→ **TASK TO CARRY OUT**: Work out how many lines in the records contain the word "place", and give that number alone.
*** DATASET ***
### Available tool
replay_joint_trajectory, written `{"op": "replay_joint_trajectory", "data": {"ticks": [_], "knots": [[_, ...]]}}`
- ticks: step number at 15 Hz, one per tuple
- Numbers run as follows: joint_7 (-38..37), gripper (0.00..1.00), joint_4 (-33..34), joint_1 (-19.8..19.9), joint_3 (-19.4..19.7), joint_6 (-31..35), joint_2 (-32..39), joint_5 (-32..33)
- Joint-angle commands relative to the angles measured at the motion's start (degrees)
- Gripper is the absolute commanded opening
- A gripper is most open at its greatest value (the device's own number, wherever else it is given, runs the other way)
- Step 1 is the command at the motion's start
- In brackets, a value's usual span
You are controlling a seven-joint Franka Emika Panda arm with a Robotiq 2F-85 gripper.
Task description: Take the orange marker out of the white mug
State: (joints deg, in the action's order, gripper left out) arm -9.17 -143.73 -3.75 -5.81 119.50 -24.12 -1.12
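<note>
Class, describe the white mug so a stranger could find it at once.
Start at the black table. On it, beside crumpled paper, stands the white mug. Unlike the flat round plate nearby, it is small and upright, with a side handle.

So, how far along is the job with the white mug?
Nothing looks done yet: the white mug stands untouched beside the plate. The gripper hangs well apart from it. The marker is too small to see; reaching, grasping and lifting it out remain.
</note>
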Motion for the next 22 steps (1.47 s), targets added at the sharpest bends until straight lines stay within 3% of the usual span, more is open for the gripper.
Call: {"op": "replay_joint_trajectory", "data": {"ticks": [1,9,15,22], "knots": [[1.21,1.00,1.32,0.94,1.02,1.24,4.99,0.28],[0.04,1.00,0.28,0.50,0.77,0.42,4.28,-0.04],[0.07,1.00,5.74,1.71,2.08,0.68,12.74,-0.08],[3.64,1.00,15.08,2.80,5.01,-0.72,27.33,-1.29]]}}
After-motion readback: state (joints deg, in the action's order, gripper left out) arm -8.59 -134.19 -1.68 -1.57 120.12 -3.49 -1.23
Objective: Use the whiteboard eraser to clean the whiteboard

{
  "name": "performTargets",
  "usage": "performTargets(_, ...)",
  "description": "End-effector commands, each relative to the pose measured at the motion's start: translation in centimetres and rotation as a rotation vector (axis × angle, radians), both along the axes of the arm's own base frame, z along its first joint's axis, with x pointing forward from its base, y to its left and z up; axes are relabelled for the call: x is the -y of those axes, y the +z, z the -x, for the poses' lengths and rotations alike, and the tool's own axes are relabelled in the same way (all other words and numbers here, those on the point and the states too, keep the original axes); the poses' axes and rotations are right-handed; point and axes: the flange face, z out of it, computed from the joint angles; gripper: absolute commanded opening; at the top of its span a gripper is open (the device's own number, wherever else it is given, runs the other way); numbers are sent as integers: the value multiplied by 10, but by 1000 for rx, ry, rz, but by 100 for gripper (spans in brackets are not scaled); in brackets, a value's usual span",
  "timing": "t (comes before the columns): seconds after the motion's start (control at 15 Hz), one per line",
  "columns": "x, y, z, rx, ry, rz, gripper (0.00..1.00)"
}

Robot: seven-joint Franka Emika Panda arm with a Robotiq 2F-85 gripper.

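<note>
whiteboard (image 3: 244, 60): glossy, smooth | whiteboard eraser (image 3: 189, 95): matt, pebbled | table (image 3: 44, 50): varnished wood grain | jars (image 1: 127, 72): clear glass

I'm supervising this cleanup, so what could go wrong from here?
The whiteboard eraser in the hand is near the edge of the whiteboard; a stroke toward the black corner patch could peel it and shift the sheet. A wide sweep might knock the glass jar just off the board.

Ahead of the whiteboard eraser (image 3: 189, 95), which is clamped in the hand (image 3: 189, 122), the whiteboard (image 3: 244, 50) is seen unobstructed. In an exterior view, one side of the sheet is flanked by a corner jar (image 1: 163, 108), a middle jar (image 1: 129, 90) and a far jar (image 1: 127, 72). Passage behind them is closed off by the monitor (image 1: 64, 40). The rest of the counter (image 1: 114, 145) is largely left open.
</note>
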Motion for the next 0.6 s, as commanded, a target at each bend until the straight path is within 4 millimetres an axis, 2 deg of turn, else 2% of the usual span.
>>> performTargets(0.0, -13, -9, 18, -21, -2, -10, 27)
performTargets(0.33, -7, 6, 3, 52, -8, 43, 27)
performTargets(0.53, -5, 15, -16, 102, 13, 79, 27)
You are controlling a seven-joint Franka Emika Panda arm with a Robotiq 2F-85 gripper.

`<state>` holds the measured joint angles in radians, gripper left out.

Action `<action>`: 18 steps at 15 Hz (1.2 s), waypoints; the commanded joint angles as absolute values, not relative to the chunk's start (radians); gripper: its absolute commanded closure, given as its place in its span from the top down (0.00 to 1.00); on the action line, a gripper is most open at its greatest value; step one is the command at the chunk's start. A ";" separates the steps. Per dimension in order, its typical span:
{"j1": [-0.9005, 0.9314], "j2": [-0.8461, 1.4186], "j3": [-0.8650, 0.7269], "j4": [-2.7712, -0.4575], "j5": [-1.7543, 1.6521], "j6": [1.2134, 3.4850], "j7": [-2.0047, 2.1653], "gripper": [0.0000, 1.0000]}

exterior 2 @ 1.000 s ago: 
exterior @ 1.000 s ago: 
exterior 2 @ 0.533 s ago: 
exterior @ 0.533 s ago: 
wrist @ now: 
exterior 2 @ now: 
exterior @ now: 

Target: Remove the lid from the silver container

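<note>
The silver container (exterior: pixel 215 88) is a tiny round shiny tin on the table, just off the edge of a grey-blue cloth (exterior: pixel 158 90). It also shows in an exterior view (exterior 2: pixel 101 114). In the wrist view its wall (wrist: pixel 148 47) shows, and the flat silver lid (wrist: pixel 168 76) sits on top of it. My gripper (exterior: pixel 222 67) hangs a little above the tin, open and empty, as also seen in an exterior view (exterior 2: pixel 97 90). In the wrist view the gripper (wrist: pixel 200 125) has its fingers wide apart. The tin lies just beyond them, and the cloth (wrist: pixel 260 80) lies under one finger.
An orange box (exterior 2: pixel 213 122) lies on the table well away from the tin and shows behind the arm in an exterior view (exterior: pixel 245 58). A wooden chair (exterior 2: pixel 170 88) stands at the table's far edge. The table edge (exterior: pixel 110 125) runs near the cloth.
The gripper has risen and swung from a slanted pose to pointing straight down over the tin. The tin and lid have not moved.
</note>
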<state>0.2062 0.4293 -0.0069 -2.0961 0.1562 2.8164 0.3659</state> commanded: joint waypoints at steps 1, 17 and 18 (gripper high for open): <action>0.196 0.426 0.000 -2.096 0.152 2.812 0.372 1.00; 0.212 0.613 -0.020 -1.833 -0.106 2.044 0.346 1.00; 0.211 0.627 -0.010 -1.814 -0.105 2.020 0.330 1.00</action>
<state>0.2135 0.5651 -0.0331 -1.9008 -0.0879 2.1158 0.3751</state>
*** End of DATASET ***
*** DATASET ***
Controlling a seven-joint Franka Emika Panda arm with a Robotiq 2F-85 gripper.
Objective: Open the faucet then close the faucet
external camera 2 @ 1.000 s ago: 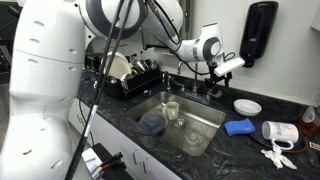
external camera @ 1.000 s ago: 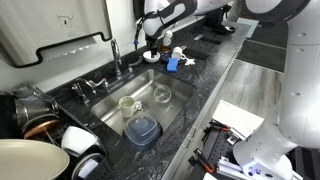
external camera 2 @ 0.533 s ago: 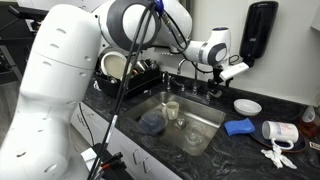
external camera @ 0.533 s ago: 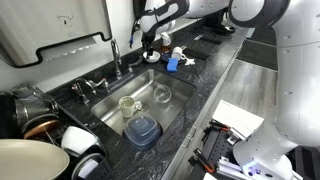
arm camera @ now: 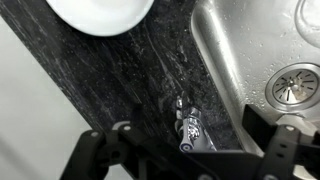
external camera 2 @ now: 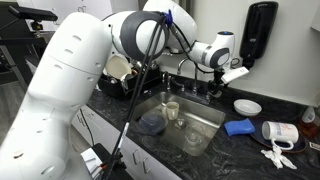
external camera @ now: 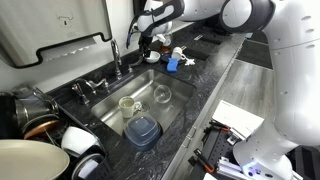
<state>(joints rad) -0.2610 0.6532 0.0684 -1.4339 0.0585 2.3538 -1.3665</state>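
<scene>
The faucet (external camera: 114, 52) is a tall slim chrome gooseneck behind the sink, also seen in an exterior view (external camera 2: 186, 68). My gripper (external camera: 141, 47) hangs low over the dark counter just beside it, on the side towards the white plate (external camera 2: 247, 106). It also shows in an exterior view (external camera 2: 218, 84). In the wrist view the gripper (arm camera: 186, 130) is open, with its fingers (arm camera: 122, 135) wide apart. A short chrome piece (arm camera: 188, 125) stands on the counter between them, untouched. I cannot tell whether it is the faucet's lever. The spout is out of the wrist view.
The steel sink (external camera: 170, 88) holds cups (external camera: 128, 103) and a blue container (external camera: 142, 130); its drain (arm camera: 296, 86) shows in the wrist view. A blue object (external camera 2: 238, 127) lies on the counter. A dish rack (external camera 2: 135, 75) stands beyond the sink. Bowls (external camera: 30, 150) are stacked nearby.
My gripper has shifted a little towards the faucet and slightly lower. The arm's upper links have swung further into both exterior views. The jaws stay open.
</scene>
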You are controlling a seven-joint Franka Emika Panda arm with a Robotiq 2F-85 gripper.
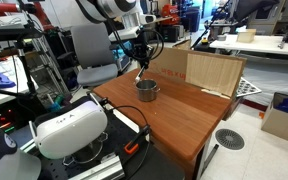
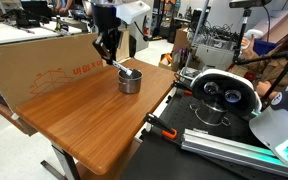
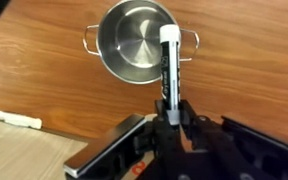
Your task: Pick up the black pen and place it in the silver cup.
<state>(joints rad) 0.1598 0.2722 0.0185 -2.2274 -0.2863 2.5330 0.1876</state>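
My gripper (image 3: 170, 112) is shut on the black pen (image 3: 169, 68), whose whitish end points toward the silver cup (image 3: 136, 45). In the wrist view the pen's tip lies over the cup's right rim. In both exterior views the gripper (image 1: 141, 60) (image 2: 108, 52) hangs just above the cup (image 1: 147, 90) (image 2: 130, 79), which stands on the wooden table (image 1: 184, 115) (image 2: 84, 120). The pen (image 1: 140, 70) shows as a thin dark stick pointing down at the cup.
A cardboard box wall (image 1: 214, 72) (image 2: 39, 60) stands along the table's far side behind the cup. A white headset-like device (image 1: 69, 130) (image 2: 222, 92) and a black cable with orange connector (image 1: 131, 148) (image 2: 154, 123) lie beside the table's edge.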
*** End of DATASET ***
→ **ANSWER TO THE PROBLEM**: 2